THE TASK
Below are some records. Set each one down exactly as it reads.
==== MATERIAL SUPPLIED ====
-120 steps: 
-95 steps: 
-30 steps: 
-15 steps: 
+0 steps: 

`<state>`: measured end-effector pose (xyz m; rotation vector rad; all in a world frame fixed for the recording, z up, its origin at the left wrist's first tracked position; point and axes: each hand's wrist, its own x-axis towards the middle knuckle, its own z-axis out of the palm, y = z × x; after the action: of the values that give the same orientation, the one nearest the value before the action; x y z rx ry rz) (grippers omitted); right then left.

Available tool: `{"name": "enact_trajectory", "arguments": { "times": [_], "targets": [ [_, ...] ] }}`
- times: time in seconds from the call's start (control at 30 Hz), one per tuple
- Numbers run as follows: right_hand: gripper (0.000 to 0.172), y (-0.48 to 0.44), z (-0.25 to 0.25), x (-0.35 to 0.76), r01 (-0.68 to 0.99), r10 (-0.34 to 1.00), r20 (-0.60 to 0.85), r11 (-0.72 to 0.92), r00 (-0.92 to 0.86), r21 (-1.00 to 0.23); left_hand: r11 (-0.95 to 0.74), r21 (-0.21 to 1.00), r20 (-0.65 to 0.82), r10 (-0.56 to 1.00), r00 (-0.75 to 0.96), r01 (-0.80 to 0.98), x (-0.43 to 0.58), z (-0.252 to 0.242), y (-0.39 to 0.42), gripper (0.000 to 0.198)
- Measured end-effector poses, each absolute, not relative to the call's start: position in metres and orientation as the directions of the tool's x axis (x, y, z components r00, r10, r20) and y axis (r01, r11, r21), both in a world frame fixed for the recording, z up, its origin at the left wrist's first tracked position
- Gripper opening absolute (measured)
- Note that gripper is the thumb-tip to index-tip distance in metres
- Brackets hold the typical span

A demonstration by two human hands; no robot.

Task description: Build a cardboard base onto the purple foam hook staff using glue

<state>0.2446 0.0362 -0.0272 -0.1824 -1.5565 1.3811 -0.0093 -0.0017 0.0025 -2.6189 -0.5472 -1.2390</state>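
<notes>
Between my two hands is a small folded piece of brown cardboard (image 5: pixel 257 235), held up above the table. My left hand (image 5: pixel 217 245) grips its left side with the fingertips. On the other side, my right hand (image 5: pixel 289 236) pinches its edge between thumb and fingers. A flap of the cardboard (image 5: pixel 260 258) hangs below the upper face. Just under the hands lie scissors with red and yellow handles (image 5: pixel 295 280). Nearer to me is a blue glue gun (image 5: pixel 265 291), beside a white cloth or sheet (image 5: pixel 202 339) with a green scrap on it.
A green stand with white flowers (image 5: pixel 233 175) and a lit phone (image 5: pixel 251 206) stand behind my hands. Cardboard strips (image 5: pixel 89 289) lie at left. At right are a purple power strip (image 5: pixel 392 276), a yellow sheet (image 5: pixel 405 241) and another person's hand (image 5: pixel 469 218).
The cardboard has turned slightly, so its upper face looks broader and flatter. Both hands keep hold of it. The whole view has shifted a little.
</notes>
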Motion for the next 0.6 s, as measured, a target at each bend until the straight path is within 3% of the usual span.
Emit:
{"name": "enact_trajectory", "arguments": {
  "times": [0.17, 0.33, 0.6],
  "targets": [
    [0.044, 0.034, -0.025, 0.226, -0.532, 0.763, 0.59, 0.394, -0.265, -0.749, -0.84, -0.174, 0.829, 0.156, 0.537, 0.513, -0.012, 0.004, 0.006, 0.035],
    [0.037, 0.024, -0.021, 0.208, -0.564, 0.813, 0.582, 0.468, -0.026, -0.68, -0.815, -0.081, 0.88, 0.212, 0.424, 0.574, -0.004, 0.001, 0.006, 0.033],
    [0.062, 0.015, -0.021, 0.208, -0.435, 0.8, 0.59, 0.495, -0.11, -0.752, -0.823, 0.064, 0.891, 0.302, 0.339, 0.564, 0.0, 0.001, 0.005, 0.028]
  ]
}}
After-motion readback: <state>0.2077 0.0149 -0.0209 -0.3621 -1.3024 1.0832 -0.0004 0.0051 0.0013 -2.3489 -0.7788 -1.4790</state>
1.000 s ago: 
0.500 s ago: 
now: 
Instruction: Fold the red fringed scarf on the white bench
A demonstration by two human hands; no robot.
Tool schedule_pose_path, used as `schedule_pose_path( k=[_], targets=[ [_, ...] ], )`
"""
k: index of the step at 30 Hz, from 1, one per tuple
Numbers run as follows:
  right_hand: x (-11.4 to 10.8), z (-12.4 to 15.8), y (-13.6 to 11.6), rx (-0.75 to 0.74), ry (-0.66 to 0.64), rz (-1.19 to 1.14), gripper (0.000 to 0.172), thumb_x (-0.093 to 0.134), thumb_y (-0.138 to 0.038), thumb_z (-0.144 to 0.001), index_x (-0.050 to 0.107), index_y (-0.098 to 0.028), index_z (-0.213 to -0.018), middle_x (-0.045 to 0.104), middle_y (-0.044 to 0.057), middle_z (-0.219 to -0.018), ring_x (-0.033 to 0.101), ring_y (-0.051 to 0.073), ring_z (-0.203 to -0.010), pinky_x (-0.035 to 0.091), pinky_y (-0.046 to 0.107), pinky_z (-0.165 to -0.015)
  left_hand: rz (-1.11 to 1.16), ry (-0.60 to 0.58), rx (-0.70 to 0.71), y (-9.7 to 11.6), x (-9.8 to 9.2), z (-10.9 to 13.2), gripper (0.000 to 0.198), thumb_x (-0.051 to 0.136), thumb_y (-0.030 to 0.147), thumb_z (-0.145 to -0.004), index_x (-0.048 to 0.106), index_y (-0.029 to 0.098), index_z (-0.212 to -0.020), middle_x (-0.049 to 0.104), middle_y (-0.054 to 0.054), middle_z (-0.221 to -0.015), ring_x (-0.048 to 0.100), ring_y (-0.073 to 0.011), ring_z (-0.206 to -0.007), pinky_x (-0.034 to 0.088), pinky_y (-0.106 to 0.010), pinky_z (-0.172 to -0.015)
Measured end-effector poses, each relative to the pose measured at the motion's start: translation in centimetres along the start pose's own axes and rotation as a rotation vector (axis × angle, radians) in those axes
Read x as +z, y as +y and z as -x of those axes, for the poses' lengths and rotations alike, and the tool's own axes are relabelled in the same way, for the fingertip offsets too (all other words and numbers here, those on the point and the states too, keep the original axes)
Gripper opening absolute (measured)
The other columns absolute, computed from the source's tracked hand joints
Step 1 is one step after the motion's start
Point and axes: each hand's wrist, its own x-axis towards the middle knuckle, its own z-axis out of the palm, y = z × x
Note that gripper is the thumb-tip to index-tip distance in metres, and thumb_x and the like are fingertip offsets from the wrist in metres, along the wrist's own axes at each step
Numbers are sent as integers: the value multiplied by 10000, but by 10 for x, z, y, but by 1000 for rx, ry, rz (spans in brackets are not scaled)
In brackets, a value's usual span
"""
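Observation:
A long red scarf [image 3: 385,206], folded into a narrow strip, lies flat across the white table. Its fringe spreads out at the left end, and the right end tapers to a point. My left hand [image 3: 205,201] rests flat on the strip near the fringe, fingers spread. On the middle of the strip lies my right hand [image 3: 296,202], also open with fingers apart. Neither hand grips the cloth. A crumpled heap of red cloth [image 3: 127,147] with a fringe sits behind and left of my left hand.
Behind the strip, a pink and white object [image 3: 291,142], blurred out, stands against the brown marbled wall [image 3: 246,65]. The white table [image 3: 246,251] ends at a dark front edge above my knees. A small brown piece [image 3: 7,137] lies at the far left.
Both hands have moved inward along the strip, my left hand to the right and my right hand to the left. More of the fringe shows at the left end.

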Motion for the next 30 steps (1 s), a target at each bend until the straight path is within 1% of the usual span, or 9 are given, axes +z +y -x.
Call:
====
SOLUTION FOR THIS EXERCISE
-120 steps: 
-95 steps: 
-30 steps: 
-15 steps: 
+0 steps: 

`<state>`: measured end-effector pose (xyz m; rotation vector rad; all in a world frame fixed for the recording, z up, its origin at the left wrist's first tracked position; point and axes: each hand's wrist, its own x-axis towards the middle knuckle, its own z-axis out of the palm, y = z × x; after the action: of the values that give the same orientation, the one nearest the value before the action; x y z rx ry rz) (grippers omitted); right then left.

Available tool: `{"name": "enact_trajectory", "arguments": { "times": [_], "targets": [ [_, ...] ] }}`
- times: time in seconds from the call's start (control at 30 Hz), one per tuple
- Numbers run as follows: right_hand: gripper (0.000 to 0.172), y (-0.48 to 0.44), z (-0.25 to 0.25), x (-0.35 to 0.76), r01 (-0.68 to 0.99), r10 (-0.34 to 1.00), r20 (-0.60 to 0.85), r11 (-0.72 to 0.92), r00 (-0.92 to 0.86), r21 (-1.00 to 0.23); left_hand: r11 (-0.95 to 0.74), r21 (-0.21 to 1.00), r20 (-0.65 to 0.82), r10 (-0.56 to 1.00), r00 (-0.75 to 0.96), r01 (-0.80 to 0.98), x (-0.43 to 0.58), z (-0.252 to 0.242), y (-0.39 to 0.42), gripper (0.000 to 0.198)
- Measured end-effector poses, each absolute, not relative to the call's start: position in metres and orientation as the directions of the tool's x axis (x, y, z components r00, r10, r20) and y axis (r01, r11, r21), both in a world frame fixed for the recording, z up, its origin at the left wrist's first tracked position
- Gripper opening absolute (measured)
- Note that gripper is the thumb-tip to index-tip distance in metres
- Brackets hold the typical span

A demonstration by two human hands; no robot.

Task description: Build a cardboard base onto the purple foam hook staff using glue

<state>0.2446 0.0362 -0.0272 -0.1824 -1.5565 1.3811 -0.0093 -0.0017 0.0025 -2.6189 -0.5472 -1.2390</state>
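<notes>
Between my two hands is a small folded piece of brown cardboard (image 5: pixel 257 235), held up above the table. My left hand (image 5: pixel 217 245) grips its left side with the fingertips. On the other side, my right hand (image 5: pixel 289 236) pinches its edge between thumb and fingers. A flap of the cardboard (image 5: pixel 260 258) hangs below the upper face. Just under the hands lie scissors with red and yellow handles (image 5: pixel 295 280). Nearer to me is a blue glue gun (image 5: pixel 265 291), beside a white cloth or sheet (image 5: pixel 202 339) with a green scrap on it.
A green stand with white flowers (image 5: pixel 233 175) and a lit phone (image 5: pixel 251 206) stand behind my hands. Cardboard strips (image 5: pixel 89 289) lie at left. At right are a purple power strip (image 5: pixel 392 276), a yellow sheet (image 5: pixel 405 241) and another person's hand (image 5: pixel 469 218).
The cardboard has turned slightly, so its upper face looks broader and flatter. Both hands keep hold of it. The whole view has shifted a little.
</notes>
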Motion for the next 0.6 s, as measured, a target at each bend until the straight path is within 3% of the usual span.
Emit:
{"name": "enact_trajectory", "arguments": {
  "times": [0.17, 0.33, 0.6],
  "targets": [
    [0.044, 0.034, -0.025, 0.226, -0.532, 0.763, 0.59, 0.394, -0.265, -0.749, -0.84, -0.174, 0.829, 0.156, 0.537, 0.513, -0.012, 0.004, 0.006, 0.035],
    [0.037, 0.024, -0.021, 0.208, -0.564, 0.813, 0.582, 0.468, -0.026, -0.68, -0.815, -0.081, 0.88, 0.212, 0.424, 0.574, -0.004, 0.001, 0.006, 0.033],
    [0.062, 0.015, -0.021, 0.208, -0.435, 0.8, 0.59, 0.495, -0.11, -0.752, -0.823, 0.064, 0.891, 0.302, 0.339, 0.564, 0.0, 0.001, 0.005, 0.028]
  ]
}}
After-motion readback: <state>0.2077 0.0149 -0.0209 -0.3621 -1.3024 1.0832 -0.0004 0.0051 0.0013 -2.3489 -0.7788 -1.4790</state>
1.000 s ago: 
0.500 s ago: 
now: 
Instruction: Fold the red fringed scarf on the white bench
A demonstration by two human hands; no robot.
Tool schedule_pose_path, used as `schedule_pose_path( k=[_], targets=[ [_, ...] ], )`
"""
k: index of the step at 30 Hz, from 1, one per tuple
Numbers run as follows:
  right_hand: x (-11.4 to 10.8), z (-12.4 to 15.8), y (-13.6 to 11.6), rx (-0.75 to 0.74), ry (-0.66 to 0.64), rz (-1.19 to 1.14), gripper (0.000 to 0.172), thumb_x (-0.093 to 0.134), thumb_y (-0.138 to 0.038), thumb_z (-0.144 to 0.001), index_x (-0.050 to 0.107), index_y (-0.098 to 0.028), index_z (-0.213 to -0.018), middle_x (-0.045 to 0.104), middle_y (-0.044 to 0.057), middle_z (-0.219 to -0.018), ring_x (-0.033 to 0.101), ring_y (-0.051 to 0.073), ring_z (-0.203 to -0.010), pinky_x (-0.035 to 0.091), pinky_y (-0.046 to 0.107), pinky_z (-0.165 to -0.015)
  left_hand: rz (-1.11 to 1.16), ry (-0.60 to 0.58), rx (-0.70 to 0.71), y (-9.7 to 11.6), x (-9.8 to 9.2), z (-10.9 to 13.2), gripper (0.000 to 0.198), thumb_x (-0.051 to 0.136), thumb_y (-0.030 to 0.147), thumb_z (-0.145 to -0.004), index_x (-0.048 to 0.106), index_y (-0.029 to 0.098), index_z (-0.212 to -0.020), middle_x (-0.049 to 0.104), middle_y (-0.054 to 0.054), middle_z (-0.221 to -0.015), ring_x (-0.048 to 0.100), ring_y (-0.073 to 0.011), ring_z (-0.206 to -0.007), pinky_x (-0.034 to 0.088), pinky_y (-0.106 to 0.010), pinky_z (-0.172 to -0.015)
Measured end-effector poses, each relative to the pose measured at the motion's start: translation in centimetres along the start pose's own axes and rotation as a rotation vector (axis × angle, radians) in those axes
Read x as +z, y as +y and z as -x of those axes, for the poses' lengths and rotations alike, and the tool's own axes are relabelled in the same way, for the fingertip offsets too (all other words and numbers here, those on the point and the states too, keep the original axes)
Gripper opening absolute (measured)
The other columns absolute, computed from the source's tracked hand joints
Step 1 is one step after the motion's start
Point and axes: each hand's wrist, its own x-axis towards the middle knuckle, its own z-axis out of the palm, y = z × x
Note that gripper is the thumb-tip to index-tip distance in metres, and thumb_x and the like are fingertip offsets from the wrist in metres, along the wrist's own axes at each step
Numbers are sent as integers: the value multiplied by 10000, but by 10 for x, z, y, but by 1000 for rx, ry, rz (spans in brackets are not scaled)
In brackets, a value's usual span
"""
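Observation:
A long red scarf [image 3: 385,206], folded into a narrow strip, lies flat across the white table. Its fringe spreads out at the left end, and the right end tapers to a point. My left hand [image 3: 205,201] rests flat on the strip near the fringe, fingers spread. On the middle of the strip lies my right hand [image 3: 296,202], also open with fingers apart. Neither hand grips the cloth. A crumpled heap of red cloth [image 3: 127,147] with a fringe sits behind and left of my left hand.
Behind the strip, a pink and white object [image 3: 291,142], blurred out, stands against the brown marbled wall [image 3: 246,65]. The white table [image 3: 246,251] ends at a dark front edge above my knees. A small brown piece [image 3: 7,137] lies at the far left.
Both hands have moved inward along the strip, my left hand to the right and my right hand to the left. More of the fringe shows at the left end.
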
Motion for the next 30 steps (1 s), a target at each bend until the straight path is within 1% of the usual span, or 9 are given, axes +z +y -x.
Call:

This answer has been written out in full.